#### [Task to complete]
An exact copy of every record, with no pictures, please.

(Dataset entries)
——————

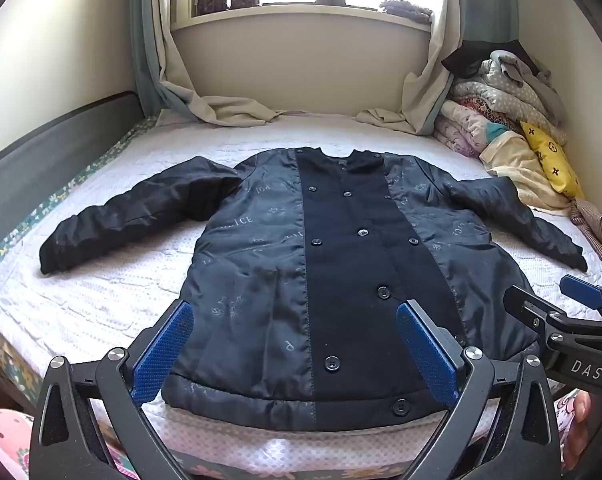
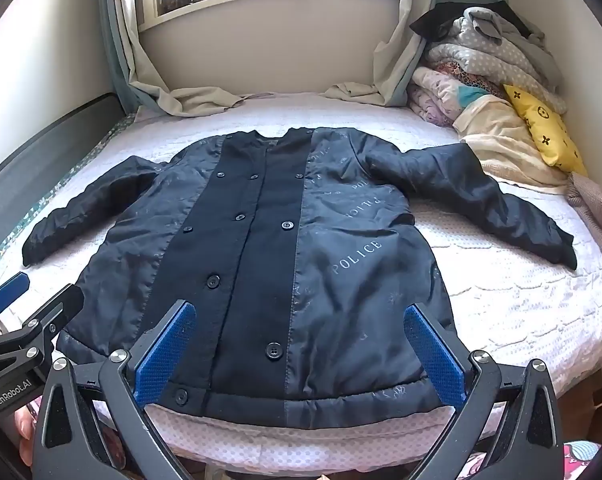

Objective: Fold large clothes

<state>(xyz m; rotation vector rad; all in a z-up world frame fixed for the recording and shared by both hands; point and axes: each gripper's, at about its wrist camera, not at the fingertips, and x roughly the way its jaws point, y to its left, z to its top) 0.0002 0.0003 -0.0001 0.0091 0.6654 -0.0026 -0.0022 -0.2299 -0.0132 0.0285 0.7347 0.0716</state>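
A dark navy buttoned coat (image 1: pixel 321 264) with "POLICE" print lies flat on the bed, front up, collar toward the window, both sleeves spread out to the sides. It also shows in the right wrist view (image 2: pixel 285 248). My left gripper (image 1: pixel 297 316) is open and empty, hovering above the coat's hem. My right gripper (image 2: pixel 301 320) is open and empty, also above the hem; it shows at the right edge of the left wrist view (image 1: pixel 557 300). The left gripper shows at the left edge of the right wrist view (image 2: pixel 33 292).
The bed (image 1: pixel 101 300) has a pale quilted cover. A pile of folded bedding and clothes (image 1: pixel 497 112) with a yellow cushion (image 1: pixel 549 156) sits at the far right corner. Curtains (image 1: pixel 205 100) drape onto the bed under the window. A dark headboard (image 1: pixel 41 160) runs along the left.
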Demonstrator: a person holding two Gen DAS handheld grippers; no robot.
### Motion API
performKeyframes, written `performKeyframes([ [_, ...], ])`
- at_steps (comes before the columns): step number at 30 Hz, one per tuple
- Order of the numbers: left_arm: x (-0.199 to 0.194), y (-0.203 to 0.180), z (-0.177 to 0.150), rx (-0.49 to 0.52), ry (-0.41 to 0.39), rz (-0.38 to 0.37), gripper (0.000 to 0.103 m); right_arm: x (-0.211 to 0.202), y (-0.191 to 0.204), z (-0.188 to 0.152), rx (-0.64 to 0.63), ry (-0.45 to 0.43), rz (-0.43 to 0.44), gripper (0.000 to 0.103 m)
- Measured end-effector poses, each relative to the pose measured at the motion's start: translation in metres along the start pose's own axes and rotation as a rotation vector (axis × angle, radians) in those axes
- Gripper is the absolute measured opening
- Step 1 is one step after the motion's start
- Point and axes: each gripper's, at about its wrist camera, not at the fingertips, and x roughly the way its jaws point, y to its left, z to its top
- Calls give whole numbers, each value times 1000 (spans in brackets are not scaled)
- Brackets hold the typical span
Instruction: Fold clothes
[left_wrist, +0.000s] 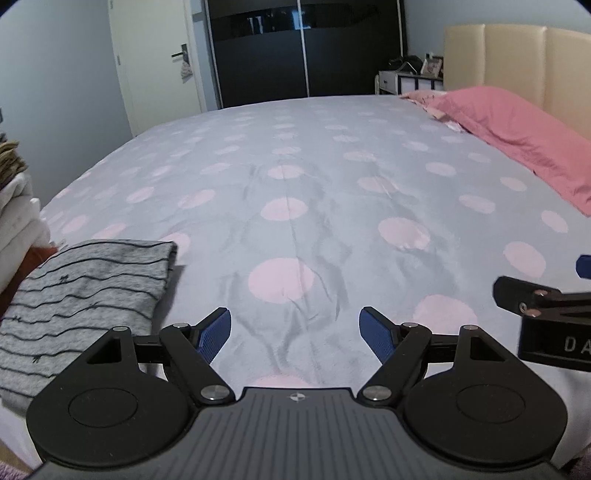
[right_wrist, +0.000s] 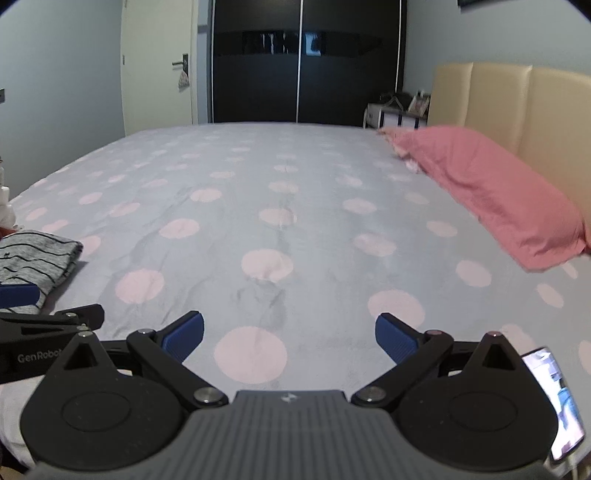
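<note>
A folded grey garment with thin black stripes (left_wrist: 77, 299) lies on the bed's near left corner; it also shows in the right wrist view (right_wrist: 35, 258). My left gripper (left_wrist: 295, 332) is open and empty, just right of the garment, above the bedspread. My right gripper (right_wrist: 289, 334) is open and empty, further right over the bed. The right gripper shows at the right edge of the left wrist view (left_wrist: 546, 306), and the left gripper shows at the left edge of the right wrist view (right_wrist: 44, 314).
The bed has a grey cover with pink dots (left_wrist: 295, 192). A pink pillow (left_wrist: 517, 136) lies by the beige headboard (left_wrist: 517, 59). A stack of clothes (left_wrist: 14, 206) stands at the left. A phone (right_wrist: 554, 398) lies near right. A dark wardrobe (left_wrist: 306, 51) stands behind.
</note>
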Motion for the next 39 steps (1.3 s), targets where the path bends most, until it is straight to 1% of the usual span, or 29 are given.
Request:
performKeyframes([
  [2, 6, -3, -1, 8, 9, -4, 76, 9, 0, 1, 8, 10, 5, 100],
  [5, 14, -4, -1, 5, 25, -7, 76, 19, 1, 0, -12, 16, -1, 100],
  [11, 16, -3, -1, -8, 29, -7, 76, 30, 1, -3, -4, 43, 9, 100],
  [15, 15, -1, -1, -21, 29, -10, 76, 29, 2, -3, -9, 37, 5, 100],
  [21, 6, 2, 0, -8, 11, 6, 76, 22, 6, -2, -15, 19, 10, 100],
  [27, 2, 5, 2, -6, 8, 6, 76, 17, 8, -1, -25, 5, 14, 100],
  [39, 1, 7, 2, -7, 14, 0, 76, 15, 7, -1, -29, 6, 18, 100],
])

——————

#### [Solution to the problem]
Objective: Fold large clothes

<state>(xyz m; rotation vector rad; all in a z-up world frame fixed for the recording and shared by both hands; point and axes: each gripper's, at about its wrist camera, not at the fingertips, and x roughly the way its jaws point, y to its left, z to its top) 0.0002 0.0003 -0.0001 0.0091 0.6654 -0.0026 -0.0022 -0.2299 -0.0132 0.0285 0.7347 0.0716</state>
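A dark navy buttoned coat (image 1: pixel 321 264) with "POLICE" print lies flat on the bed, front up, collar toward the window, both sleeves spread out to the sides. It also shows in the right wrist view (image 2: pixel 285 248). My left gripper (image 1: pixel 297 316) is open and empty, hovering above the coat's hem. My right gripper (image 2: pixel 301 320) is open and empty, also above the hem; it shows at the right edge of the left wrist view (image 1: pixel 557 300). The left gripper shows at the left edge of the right wrist view (image 2: pixel 33 292).
The bed (image 1: pixel 101 300) has a pale quilted cover. A pile of folded bedding and clothes (image 1: pixel 497 112) with a yellow cushion (image 1: pixel 549 156) sits at the far right corner. Curtains (image 1: pixel 205 100) drape onto the bed under the window. A dark headboard (image 1: pixel 41 160) runs along the left.
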Demonstrator: a person holding two Gen DAS handheld grippers; no robot.
### Motion API
performKeyframes, written `performKeyframes([ [_, ...], ])`
- at_steps (comes before the columns): step number at 30 Hz, one per tuple
- Order of the numbers: left_arm: x (-0.199 to 0.194), y (-0.203 to 0.180), z (-0.177 to 0.150), rx (-0.49 to 0.52), ry (-0.41 to 0.39), rz (-0.38 to 0.37), gripper (0.000 to 0.103 m); right_arm: x (-0.211 to 0.202), y (-0.191 to 0.204), z (-0.188 to 0.152), rx (-0.64 to 0.63), ry (-0.45 to 0.43), rz (-0.43 to 0.44), gripper (0.000 to 0.103 m)
- Measured end-effector poses, each relative to the pose measured at the motion's start: translation in metres along the start pose's own axes and rotation as a rotation vector (axis × angle, radians) in those axes
- Gripper is the absolute measured opening
- Step 1 is one step after the motion's start
- Point and axes: each gripper's, at about its wrist camera, not at the fingertips, and x roughly the way its jaws point, y to its left, z to its top
- Calls give whole numbers, each value times 1000 (spans in brackets are not scaled)
- Brackets hold the typical span
Instruction: Fold clothes
[left_wrist, +0.000s] 
[right_wrist, +0.000s] 
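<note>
A folded grey garment with thin black stripes (left_wrist: 77, 299) lies on the bed's near left corner; it also shows in the right wrist view (right_wrist: 35, 258). My left gripper (left_wrist: 295, 332) is open and empty, just right of the garment, above the bedspread. My right gripper (right_wrist: 289, 334) is open and empty, further right over the bed. The right gripper shows at the right edge of the left wrist view (left_wrist: 546, 306), and the left gripper shows at the left edge of the right wrist view (right_wrist: 44, 314).
The bed has a grey cover with pink dots (left_wrist: 295, 192). A pink pillow (left_wrist: 517, 136) lies by the beige headboard (left_wrist: 517, 59). A stack of clothes (left_wrist: 14, 206) stands at the left. A phone (right_wrist: 554, 398) lies near right. A dark wardrobe (left_wrist: 306, 51) stands behind.
</note>
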Motion for the next 39 steps (1.3 s), targets where the path bends most, until it is straight to 1% of the usual span, or 29 are given.
Request:
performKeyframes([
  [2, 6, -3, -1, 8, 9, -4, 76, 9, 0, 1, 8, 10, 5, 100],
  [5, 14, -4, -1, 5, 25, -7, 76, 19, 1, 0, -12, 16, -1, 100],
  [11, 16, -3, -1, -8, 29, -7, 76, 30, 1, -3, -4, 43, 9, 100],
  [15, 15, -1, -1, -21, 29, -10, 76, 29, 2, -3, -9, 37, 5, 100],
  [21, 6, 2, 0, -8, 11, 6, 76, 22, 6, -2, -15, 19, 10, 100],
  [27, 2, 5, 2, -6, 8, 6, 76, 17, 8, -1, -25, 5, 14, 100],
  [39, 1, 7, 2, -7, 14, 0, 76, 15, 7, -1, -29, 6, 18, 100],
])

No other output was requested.